__WHAT YOU HAVE TO DO__:
Please write out exactly the lines of the data below from the line holding "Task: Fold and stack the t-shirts" through the line holding "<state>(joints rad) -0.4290", and leave out the rest.

__INFORMATION SHOWN__:

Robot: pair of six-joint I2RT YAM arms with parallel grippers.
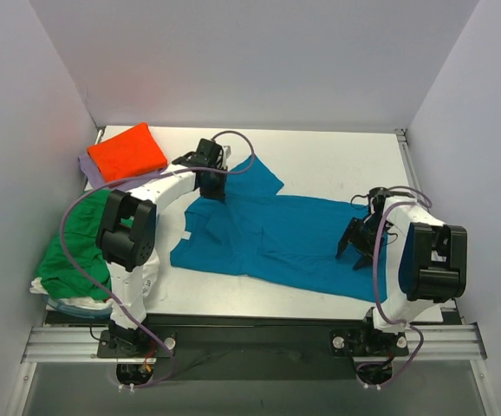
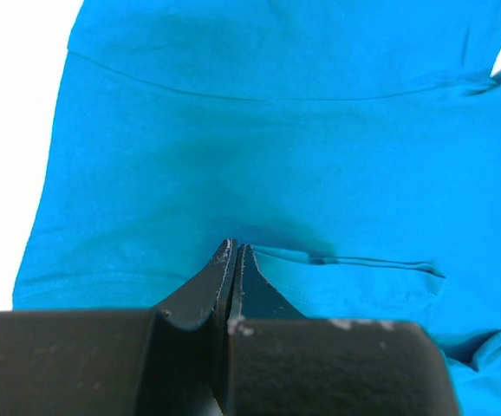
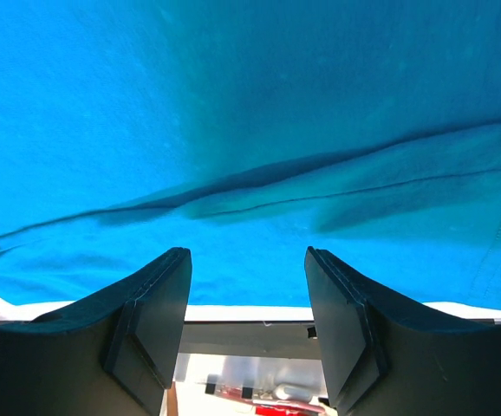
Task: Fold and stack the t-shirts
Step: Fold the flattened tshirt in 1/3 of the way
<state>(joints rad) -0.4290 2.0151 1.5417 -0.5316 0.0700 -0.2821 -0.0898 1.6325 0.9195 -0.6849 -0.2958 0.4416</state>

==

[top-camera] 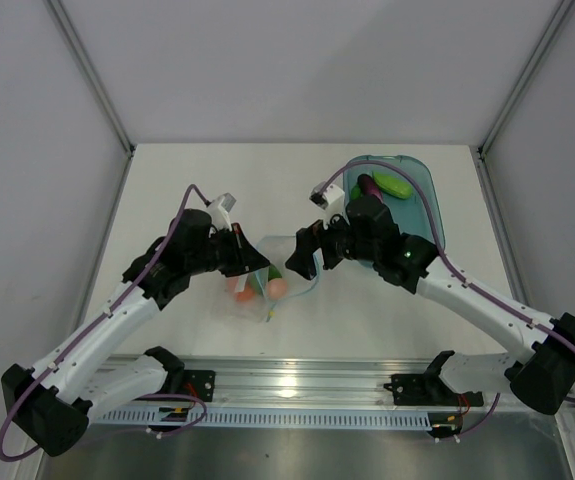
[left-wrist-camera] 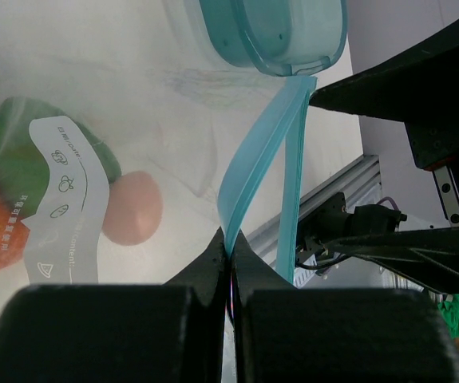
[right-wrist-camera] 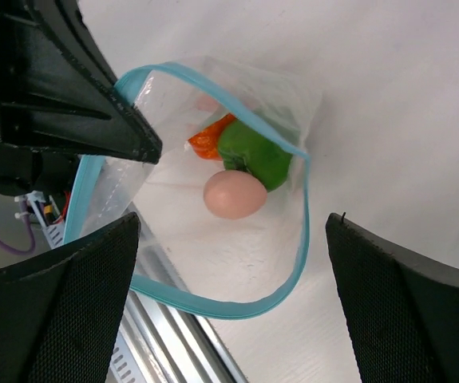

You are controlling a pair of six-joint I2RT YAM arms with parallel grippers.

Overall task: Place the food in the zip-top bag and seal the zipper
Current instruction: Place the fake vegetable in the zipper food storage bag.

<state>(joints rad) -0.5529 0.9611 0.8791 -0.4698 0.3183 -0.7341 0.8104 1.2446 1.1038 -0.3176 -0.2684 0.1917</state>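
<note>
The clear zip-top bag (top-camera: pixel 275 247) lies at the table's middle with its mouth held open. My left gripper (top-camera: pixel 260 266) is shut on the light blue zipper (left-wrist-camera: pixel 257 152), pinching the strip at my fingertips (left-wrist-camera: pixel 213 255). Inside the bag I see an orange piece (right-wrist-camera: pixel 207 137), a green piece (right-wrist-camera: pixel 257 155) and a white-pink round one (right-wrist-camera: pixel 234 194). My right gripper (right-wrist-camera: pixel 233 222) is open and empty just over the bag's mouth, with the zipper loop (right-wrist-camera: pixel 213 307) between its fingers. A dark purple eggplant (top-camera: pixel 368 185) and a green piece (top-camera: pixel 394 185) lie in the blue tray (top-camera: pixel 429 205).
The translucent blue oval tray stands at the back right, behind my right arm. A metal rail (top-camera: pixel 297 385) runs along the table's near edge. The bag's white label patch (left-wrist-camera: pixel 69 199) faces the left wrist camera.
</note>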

__WRITTEN RESPONSE__:
Task: Fold and stack the t-shirts
Step: Fold the flattened tshirt in 1/3 of the way
<state>(joints rad) -0.4290 2.0151 1.5417 -0.5316 0.0700 -0.2821 -0.0898 1.6325 0.9195 -0.6849 -0.2958 0.4416</state>

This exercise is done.